Fiscal space for development concept

Are we trading away fiscal space for development?


By Devika Dutt, Lecturer in Development Economics at King’s College, London and Kevin P. Gallagher, Director of the Boston University Global Development Policy Center, and Professor of Global Development Policy at Boston University


Developing nations need to mobilise an additional USD 1 trillion per year to meet their shared 2023 development and climate goals, but the need to invest comes precisely at a time when developing countries lack the fiscal space to do so.

What has been driving debt distress and how can governments and international institutions adapt to help?

Why the lack fiscal space

In recent years, multiple crises have contributed to the increase in external debt distress and reduced fiscal space in developing countries. This ‘polycrisis’ has forced developing countries to go to capital markets at higher prices, squeezing their already-meagre budgets in order to buffer populations against related shocks. These include the consequences of Russia’s illegal war in Ukraine, uneven interest rate rises in advanced economies, and climate shocks. 

Before these crises arrived, however, developing economies were already struggling, and mechanisms designed to expand exports for growth and foreign exchange (like trade and investment treaties) may have compounded the problem.



For example, an alarming and ground-breaking IMF study in 2005 found that developing countries were not able to compensate for the losses in tariff revenue due to trade liberalisation. King’s College and Boston University economists recently conducted a new study in which we extended the timeframe of this study and included analysis of more than 1 000 trade and investment treaties implemented since 2000 (when the IMF study ended).

The main conclusion of this study was that trade and investment treaties in developing countries have unintended consequences. They may boost trade but they hollow out fiscal space and make it difficult to raise new revenues, thus forcing countries to take on more debt.

To address this challenge, we propose two new measures of trade liberalisation:

  • the first measures a country’s total number of bilateral treaty links, followed by the countries’ “hub connectedness” (defined as the number of times a country functions as a bridge between all other country pairs in the network of trade agreements).
  • the second examines the links between trade and investment treaties and tax revenue and government expenditure, while also examining the impact on government debt.  

By using these measures, we were able to establish that an increase in trade and investment liberalisation does seem to be associated with a decrease in government revenues but, overall, there is not convincing evidence that this increased budget deficits.
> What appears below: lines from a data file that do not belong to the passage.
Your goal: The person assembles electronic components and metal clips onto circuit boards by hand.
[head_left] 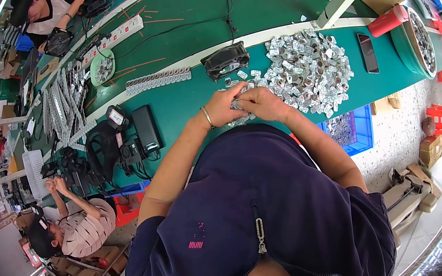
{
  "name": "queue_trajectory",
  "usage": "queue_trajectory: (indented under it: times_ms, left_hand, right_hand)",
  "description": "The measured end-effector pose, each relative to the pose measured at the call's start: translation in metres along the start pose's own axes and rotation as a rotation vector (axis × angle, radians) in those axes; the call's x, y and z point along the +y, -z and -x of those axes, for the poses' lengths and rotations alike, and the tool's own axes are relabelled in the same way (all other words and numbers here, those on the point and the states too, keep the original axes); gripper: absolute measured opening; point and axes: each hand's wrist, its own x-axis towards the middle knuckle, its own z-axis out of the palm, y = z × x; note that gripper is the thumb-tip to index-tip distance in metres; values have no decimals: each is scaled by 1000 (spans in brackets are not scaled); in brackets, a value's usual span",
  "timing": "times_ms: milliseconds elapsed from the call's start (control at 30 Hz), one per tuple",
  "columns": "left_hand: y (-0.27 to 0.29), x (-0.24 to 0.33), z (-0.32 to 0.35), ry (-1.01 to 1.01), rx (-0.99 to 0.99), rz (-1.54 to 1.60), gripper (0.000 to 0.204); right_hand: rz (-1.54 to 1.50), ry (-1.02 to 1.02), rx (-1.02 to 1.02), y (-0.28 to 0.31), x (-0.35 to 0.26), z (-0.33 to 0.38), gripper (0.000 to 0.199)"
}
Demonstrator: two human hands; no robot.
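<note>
My left hand (221, 107) and my right hand (265, 103) meet over the near edge of the green table, fingers closed together. Between their fingertips shows a bit of a small silvery metal part (235, 104), mostly hidden by the fingers. More such parts lie under and around the hands. Just right of my right hand spreads a large heap of small silvery metal parts (310, 72), some with brownish round pieces. Beyond my left hand stands a black square fan (225, 62). To its left, similar parts stand in a neat row (158, 80).
A black phone (368, 53), red cup (389, 20) and green tub (408, 52) stand right. A blue crate (364, 129) sits below the table edge. Left are a black box (146, 128), dark devices (103, 149), metal strips (65, 103) and a power strip (112, 39). Two people work at left.
</note>
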Motion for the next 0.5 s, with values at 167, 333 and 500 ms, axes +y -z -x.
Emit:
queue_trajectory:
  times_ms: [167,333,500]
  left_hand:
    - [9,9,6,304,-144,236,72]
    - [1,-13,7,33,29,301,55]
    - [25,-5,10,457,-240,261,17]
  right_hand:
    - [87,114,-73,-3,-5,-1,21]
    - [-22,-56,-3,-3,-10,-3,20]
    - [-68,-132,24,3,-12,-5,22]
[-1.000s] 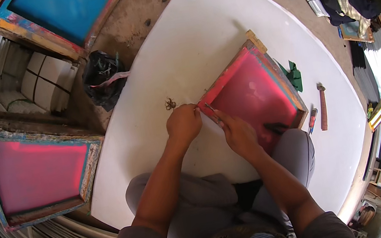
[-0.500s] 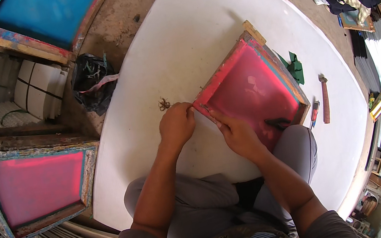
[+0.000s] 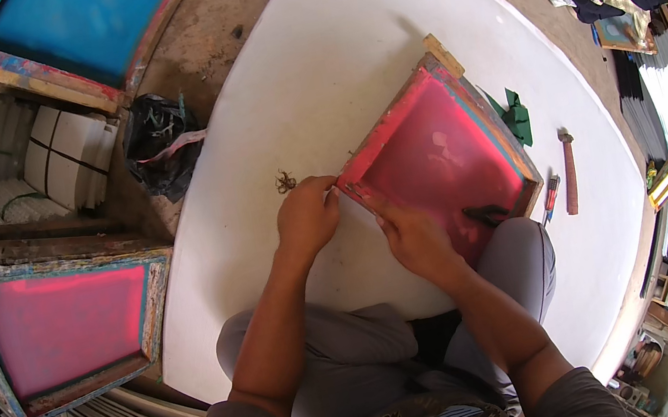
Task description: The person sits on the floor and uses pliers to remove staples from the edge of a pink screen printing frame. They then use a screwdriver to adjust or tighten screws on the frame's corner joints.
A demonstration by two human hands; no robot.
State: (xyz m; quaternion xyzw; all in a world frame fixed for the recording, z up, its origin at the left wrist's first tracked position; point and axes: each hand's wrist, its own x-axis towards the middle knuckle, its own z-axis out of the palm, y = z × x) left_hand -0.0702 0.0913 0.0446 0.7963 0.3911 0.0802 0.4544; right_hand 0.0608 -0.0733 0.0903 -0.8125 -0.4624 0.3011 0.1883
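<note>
A wooden screen-printing frame [image 3: 403,121] with pink mesh [image 3: 440,161] lies slanted on a white board, its near side by my right knee. At its left corner my left hand [image 3: 307,215] is closed in a pinch; what lies between the fingertips is too small to make out. My right hand [image 3: 415,237] grips the frame's near edge, close to that corner, thumb and fingers along the wood. A dark tool [image 3: 485,214] lies on the mesh near my knee, its kind unclear. A small tangle of brown strands [image 3: 285,182] sits left of my left hand.
Right of the frame lie a green cloth-like piece [image 3: 517,120], a red utility knife [image 3: 553,193] and a hammer [image 3: 569,171], all on the white board [image 3: 325,44]. More screen frames [image 3: 158,302] stand at left, beside a black plastic bag [image 3: 157,136] and stacked white sheets [image 3: 68,154].
My left hand has shifted very slightly up and left at the corner. The right hand's fingers have moved a little on the edge; the frame stays in place.
</note>
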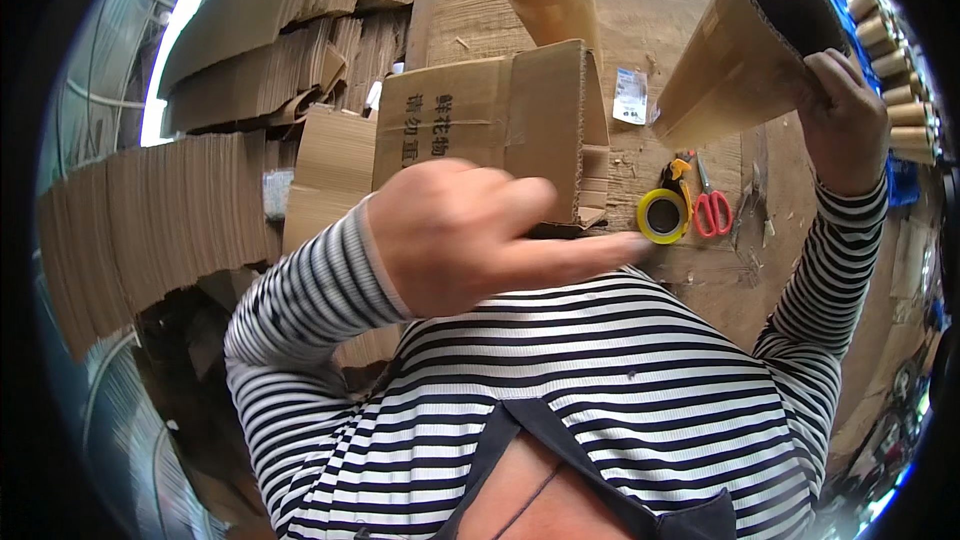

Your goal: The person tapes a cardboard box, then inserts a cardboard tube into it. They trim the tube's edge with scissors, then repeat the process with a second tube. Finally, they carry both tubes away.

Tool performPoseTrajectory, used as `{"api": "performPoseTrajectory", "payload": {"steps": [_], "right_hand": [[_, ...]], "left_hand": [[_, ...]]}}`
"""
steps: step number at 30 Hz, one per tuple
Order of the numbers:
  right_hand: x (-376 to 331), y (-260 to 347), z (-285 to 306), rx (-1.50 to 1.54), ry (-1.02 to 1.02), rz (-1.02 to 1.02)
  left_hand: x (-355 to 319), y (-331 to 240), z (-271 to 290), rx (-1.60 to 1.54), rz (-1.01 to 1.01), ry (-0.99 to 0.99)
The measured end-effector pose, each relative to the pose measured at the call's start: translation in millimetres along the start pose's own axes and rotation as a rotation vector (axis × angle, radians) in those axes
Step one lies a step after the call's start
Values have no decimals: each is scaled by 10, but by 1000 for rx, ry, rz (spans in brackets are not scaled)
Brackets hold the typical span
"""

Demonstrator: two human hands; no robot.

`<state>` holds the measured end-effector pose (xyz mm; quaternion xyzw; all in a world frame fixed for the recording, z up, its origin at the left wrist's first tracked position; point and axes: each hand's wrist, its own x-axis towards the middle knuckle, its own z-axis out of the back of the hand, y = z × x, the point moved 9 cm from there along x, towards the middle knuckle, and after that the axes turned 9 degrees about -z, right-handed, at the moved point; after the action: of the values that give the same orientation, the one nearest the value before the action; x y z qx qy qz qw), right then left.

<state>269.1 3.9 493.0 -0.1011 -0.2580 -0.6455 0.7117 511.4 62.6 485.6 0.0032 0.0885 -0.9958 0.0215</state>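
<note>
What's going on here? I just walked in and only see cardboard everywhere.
A person in a striped top holds a rolled cardboard tube up in the right hand. The left hand is raised near the chest, empty, finger pointing sideways. On the wooden table lie a yellow tape roll, red scissors and a folded cardboard box.

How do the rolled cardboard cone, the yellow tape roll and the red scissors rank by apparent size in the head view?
1. rolled cardboard cone, though nearness to the camera inflates it
2. and 3. yellow tape roll and red scissors look alike
</note>
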Motion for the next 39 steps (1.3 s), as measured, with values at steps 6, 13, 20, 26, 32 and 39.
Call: {"api": "performPoseTrajectory", "payload": {"steps": [6,13,20,26,32,39], "right_hand": [[-92,339,18,154,58,-23],[-310,736,15,315,99,27],[-374,1139,-267,279,70,115],[-314,1365,-712,269,51,124],[-136,1432,-1226,111,169,47],[46,1435,-1390,86,196,-34]], "left_hand": [[7,533,-424,-105,455,599],[-1725,1033,57,-64,834,462],[-2106,1592,672,102,859,-25],[-2374,1861,861,365,756,-402],[-2855,2467,306,320,1038,-202],[-2332,2058,329,520,962,-462]]}}
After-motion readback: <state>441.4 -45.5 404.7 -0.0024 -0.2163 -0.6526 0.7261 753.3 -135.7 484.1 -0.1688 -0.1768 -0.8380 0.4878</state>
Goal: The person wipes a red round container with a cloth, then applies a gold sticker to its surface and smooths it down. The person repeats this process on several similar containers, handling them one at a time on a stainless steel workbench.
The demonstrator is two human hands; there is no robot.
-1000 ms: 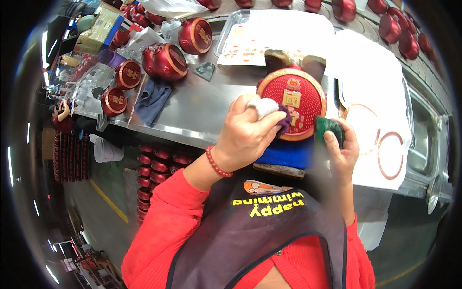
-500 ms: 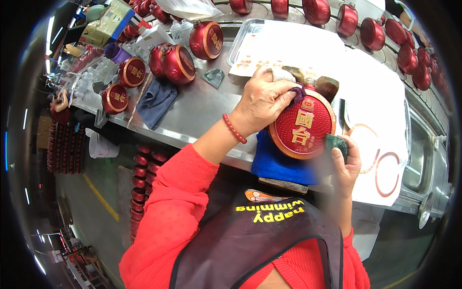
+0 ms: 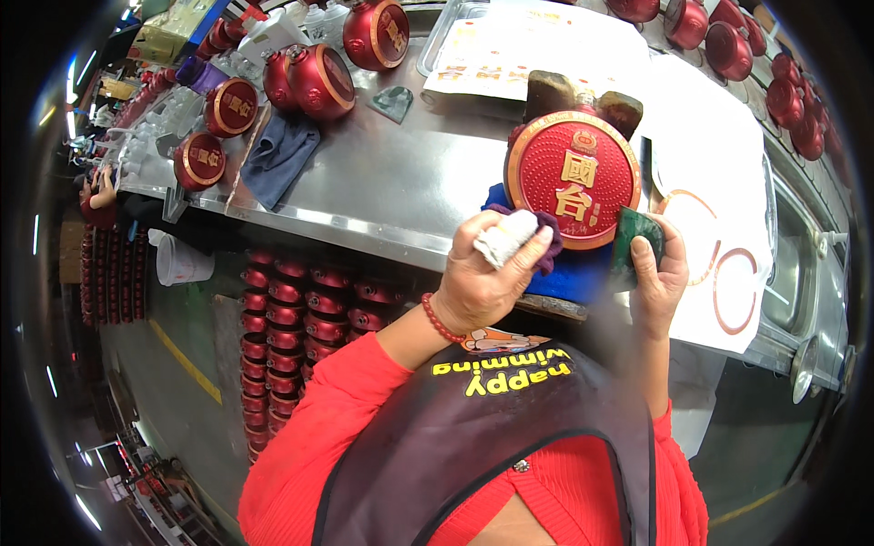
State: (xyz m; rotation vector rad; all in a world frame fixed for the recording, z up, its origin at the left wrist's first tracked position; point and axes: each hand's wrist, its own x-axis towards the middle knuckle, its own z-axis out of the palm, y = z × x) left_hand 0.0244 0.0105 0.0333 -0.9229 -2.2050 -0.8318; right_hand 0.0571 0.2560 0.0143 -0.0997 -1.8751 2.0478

However, we have found that trade liberalisation is almost universally associated with an increase in government debt. 

What it all means

These findings have significant implications for both research and policy.

First, they debunk the assumption that lost revenues from trade and investment treaties are automatically recouped through other means.

As developing countries often have large informal economies that are hard to tax, and new taxes after a trade and investment treaty is signed can be subject to investor-state dispute settlement (ISDS) – and thus, nullified.

As such, conventional models of trade and investment liberalisation may be giving developing countries an inaccurate picture of trade and investment treaties.  

Secondly, in terms of policy, the research indicates that (to be effective and sustainable for all involved) international trade and investment negotiations should be coupled with transitional financing packages.

This has been echoed by the eminent trade economist Jagdish Bhagwati who wrote, “If poor countries that are dependent on tariff revenues for social spending risk losing those revenues by cutting tariffs, international agencies such as the World Bank should stand ready to make up the difference.” 

Next steps

Until the above support becomes a standard accompaniment to all trade agreements, governments and international institutions need to ensure that fiscal and financial implications of trade and investment treaties are taken into consideration for all in their negotiations.


Devika Dutt is a Lecturer in Development Economics at King’s College, London and a former Pre-doctoral Fellow at the Boston University Global Development Policy Center. 

Kevin P. Gallagher is the Director of the Boston University Global Development Policy Center, a Professor of Global Development Policy at Boston University and a Member of Task Force on Climate, Development and the International Monetary Fund and co-author of the 2022 book ‘The Case for a New Bretton Woods.’